Frankly, the ease with which boxers dupe testing agencies makes far more sense, and is easier to understand, than the idea of electing to discuss the issue at length on some random podcast. Indeed, even now, two years on, it is still difficult to determine what the incentive was for Dr Usman Sajjad to be so transparent about a process in which he will claim no involvement whatsoever.
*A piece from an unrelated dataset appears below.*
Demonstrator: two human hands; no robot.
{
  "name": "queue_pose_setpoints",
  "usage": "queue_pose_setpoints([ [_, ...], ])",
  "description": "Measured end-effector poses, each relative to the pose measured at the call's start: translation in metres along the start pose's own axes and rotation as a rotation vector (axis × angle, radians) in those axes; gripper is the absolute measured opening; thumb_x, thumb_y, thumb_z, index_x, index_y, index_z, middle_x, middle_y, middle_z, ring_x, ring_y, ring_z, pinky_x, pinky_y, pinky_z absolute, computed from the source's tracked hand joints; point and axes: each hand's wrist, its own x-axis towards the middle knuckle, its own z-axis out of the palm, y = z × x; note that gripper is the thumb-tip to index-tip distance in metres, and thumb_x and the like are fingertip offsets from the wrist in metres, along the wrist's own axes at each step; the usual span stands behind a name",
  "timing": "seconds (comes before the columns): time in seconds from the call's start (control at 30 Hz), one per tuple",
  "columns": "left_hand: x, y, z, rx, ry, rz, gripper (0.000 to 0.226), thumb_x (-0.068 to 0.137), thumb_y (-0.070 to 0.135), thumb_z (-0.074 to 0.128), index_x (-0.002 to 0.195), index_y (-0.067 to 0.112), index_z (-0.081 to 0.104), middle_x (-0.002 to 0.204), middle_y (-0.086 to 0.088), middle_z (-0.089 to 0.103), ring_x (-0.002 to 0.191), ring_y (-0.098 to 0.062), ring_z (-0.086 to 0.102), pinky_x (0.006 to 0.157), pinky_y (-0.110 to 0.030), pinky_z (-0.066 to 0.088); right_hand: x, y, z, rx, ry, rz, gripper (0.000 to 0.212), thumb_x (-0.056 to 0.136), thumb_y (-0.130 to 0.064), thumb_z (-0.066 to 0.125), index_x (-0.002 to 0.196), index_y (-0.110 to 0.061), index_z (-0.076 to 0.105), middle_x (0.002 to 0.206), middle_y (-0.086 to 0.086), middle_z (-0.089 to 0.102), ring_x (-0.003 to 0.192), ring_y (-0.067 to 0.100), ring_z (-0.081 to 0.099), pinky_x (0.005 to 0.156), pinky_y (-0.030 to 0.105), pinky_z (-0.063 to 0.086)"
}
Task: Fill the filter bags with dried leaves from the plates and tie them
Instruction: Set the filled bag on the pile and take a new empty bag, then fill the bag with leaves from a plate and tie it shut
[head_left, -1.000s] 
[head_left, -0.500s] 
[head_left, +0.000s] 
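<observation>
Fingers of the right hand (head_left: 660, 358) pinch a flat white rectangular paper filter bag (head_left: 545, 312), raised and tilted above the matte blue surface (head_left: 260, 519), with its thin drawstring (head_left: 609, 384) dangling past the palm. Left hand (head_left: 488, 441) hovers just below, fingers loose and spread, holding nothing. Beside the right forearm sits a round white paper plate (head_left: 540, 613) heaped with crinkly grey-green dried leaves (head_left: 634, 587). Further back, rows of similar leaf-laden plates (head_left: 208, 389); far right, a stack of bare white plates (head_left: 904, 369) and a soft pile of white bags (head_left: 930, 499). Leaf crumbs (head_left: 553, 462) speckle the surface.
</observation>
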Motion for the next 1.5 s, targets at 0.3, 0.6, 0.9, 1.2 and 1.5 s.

Was it, in the end, a simple desire for online attention? Or was it instead an attempt to both show his intelligence and demonstrate that he knows how it all works?
Either way, that interview over Zoom from two years ago did the medicine man no favors. Whereas once he was anonymous, now suddenly he had a name and a face, and now people wanted to know more about this “Sports Doctor and GP” with such knowledge of PEDs. Now photos of him with boxers, including Benn and Tyson Fury, were provided with a relevance they previously lacked. Now it is to him people look, perhaps unfairly, whenever a boxer with links to him becomes the very “idiot” of which the doctor spoke.
And yet, as contradictory as it may sound, and as hard as it is to believe, boxing needs more idiots. The more of them we find, the more we get to know, and the smarter we in turn become.